» **Instructions to follow**: Set down all of the lines below exactly as they are given.

» **Dataset extract**:

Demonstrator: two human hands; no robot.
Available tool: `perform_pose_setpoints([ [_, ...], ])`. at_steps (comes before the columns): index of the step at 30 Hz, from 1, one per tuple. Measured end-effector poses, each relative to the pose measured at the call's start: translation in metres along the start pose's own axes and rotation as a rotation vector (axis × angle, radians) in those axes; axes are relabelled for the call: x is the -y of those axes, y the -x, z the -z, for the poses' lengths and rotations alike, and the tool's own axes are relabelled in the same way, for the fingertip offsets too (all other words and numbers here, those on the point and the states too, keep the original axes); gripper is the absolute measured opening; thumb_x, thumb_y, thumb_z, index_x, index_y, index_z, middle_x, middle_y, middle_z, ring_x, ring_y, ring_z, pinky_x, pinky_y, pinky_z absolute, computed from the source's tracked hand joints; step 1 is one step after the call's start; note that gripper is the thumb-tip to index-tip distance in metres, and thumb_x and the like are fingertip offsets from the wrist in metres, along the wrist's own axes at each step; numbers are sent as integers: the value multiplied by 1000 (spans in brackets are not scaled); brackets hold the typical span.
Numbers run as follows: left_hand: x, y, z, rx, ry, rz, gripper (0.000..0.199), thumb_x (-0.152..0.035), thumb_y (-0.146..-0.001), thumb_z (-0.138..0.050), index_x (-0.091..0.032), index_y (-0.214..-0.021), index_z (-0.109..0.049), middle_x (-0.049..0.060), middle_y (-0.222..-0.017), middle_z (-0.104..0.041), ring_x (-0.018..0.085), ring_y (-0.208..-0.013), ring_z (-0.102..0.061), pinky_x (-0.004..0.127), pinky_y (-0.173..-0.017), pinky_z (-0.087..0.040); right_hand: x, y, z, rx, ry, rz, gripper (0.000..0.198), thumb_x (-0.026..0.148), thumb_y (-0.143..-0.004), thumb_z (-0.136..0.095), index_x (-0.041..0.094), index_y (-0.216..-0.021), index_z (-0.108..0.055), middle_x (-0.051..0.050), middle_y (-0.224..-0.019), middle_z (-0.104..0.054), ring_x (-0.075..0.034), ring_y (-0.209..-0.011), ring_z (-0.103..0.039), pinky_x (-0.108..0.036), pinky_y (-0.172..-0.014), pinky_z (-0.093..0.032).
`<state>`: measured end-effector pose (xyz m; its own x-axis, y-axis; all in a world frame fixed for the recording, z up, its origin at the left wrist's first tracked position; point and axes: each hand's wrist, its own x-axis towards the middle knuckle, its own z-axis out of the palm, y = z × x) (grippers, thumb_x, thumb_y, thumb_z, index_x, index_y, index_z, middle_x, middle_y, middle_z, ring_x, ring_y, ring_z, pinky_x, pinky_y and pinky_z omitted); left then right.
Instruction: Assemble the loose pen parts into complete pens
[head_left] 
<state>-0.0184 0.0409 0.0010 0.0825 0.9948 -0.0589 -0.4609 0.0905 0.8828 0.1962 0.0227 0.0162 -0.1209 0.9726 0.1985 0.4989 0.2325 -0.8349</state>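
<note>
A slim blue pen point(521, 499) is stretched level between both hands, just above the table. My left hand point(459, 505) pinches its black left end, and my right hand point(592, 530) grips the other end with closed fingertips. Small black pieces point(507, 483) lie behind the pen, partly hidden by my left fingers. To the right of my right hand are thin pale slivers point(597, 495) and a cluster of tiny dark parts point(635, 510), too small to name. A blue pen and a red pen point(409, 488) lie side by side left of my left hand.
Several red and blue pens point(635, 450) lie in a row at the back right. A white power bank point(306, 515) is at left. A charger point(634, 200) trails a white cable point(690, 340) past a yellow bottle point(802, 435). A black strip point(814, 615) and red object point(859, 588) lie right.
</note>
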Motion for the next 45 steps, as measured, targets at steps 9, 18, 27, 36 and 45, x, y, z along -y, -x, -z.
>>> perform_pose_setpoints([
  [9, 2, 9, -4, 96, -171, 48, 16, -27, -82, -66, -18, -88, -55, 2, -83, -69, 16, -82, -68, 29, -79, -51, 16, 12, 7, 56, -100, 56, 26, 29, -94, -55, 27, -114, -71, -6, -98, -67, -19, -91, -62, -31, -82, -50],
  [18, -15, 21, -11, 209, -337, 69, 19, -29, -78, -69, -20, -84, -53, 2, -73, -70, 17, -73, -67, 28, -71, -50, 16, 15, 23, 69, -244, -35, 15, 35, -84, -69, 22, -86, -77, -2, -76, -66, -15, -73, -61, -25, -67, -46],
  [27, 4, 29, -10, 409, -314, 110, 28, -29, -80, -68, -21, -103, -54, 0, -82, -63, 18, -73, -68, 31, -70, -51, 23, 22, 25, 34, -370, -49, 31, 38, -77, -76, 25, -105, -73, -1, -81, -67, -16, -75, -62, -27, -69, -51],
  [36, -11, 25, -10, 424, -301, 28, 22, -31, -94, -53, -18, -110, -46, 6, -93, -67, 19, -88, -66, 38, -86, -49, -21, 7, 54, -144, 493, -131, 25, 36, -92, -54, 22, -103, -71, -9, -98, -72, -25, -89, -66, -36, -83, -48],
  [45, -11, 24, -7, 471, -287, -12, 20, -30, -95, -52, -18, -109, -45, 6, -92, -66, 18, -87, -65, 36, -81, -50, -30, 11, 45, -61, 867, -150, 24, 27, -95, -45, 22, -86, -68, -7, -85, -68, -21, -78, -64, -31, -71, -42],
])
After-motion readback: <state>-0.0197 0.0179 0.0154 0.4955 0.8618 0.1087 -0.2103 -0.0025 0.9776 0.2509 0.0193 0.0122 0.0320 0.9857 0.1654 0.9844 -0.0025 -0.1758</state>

» **Exercise result**:
Demonstrator: two human hands; no robot.
Available tool: `perform_pose_setpoints([ [_, ...], ])`. at_steps (comes before the columns): index of the step at 30 Hz, from 1, one per tuple. Measured end-effector poses, each relative to the pose measured at the call's start: translation in metres along the start pose's own axes and rotation as a rotation vector (axis × angle, radians) in those axes; axes are relabelled for the call: x is the -y of those axes, y the -x, z the -z, for the poses' lengths and rotations alike, and the tool's own axes are relabelled in the same way, for the fingertip offsets too (all other words and numbers here, those on the point and the states too, keep the original axes); gripper is the absolute measured opening; thumb_x, thumb_y, thumb_z, index_x, index_y, index_z, middle_x, middle_y, middle_z, ring_x, ring_y, ring_z, pinky_x, pinky_y, pinky_z absolute, computed from the source's tracked hand joints; step 1 is one step after the call's start; note that gripper is the thumb-tip to index-tip distance in metres, and thumb_x and the like are fingertip offsets from the wrist in metres, along the wrist's own axes at each step; numbers are sent as integers: the value multiplied by 1000 (spans in brackets are not scaled); brackets hold the typical span.
Numbers run as follows: left_hand: x, y, z, rx, ry, rz, gripper (0.000..0.199), thumb_x (-0.152..0.035), thumb_y (-0.146..-0.001), thumb_z (-0.138..0.050), index_x (-0.091..0.032), index_y (-0.214..-0.021), index_z (-0.109..0.049), middle_x (-0.049..0.060), middle_y (-0.222..-0.017), middle_z (-0.104..0.041), ring_x (-0.018..0.085), ring_y (-0.208..-0.013), ring_z (-0.102..0.061), pinky_x (-0.004..0.127), pinky_y (-0.173..-0.017), pinky_z (-0.087..0.040); right_hand: x, y, z, rx, ry, rz, gripper (0.000..0.198), thumb_x (-0.026..0.148), thumb_y (-0.143..-0.004), thumb_z (-0.136..0.095), index_x (-0.041..0.094), index_y (-0.216..-0.021), index_z (-0.108..0.055), middle_x (-0.051..0.050), middle_y (-0.224..-0.019), middle_z (-0.104..0.054), ring_x (-0.075..0.034), ring_y (-0.209..-0.011), ring_z (-0.103..0.039), pinky_x (-0.108..0.036), pinky_y (-0.172..-0.014), pinky_z (-0.093..0.032).
`<state>`: measured end-effector pose (xyz m; its own x-axis, y-axis; all in a world frame fixed for the recording, z up, its origin at the left wrist's first tracked position; point and axes: each hand's wrist, its own x-axis towards the middle knuckle, its own z-axis out of the palm, y = z × x) (grippers, thumb_x, thumb_y, thumb_z, index_x, index_y, index_z, middle_x, middle_y, middle_z, ring_x, ring_y, ring_z, pinky_x, pinky_y and pinky_z omitted); left then right.
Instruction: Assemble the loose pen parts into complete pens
[head_left] 
<state>-0.0184 0.0409 0.0010 0.0825 0.9948 -0.0589 -0.4609 0.0905 0.8828 0.1962 0.0227 0.0162 -0.1209 0.9726 0.1985 0.4989 0.2325 -0.8349</state>
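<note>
A slim blue pen point(521, 499) is stretched level between both hands, just above the table. My left hand point(459, 505) pinches its black left end, and my right hand point(592, 530) grips the other end with closed fingertips. Small black pieces point(507, 483) lie behind the pen, partly hidden by my left fingers. To the right of my right hand are thin pale slivers point(597, 495) and a cluster of tiny dark parts point(635, 510), too small to name. A blue pen and a red pen point(409, 488) lie side by side left of my left hand.
Several red and blue pens point(635, 450) lie in a row at the back right. A white power bank point(306, 515) is at left. A charger point(634, 200) trails a white cable point(690, 340) past a yellow bottle point(802, 435). A black strip point(814, 615) and red object point(859, 588) lie right.
</note>
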Motion for the next 45 steps, as measured, targets at steps 9, 18, 27, 36 and 45, x, y, z along -y, -x, -z.
>>> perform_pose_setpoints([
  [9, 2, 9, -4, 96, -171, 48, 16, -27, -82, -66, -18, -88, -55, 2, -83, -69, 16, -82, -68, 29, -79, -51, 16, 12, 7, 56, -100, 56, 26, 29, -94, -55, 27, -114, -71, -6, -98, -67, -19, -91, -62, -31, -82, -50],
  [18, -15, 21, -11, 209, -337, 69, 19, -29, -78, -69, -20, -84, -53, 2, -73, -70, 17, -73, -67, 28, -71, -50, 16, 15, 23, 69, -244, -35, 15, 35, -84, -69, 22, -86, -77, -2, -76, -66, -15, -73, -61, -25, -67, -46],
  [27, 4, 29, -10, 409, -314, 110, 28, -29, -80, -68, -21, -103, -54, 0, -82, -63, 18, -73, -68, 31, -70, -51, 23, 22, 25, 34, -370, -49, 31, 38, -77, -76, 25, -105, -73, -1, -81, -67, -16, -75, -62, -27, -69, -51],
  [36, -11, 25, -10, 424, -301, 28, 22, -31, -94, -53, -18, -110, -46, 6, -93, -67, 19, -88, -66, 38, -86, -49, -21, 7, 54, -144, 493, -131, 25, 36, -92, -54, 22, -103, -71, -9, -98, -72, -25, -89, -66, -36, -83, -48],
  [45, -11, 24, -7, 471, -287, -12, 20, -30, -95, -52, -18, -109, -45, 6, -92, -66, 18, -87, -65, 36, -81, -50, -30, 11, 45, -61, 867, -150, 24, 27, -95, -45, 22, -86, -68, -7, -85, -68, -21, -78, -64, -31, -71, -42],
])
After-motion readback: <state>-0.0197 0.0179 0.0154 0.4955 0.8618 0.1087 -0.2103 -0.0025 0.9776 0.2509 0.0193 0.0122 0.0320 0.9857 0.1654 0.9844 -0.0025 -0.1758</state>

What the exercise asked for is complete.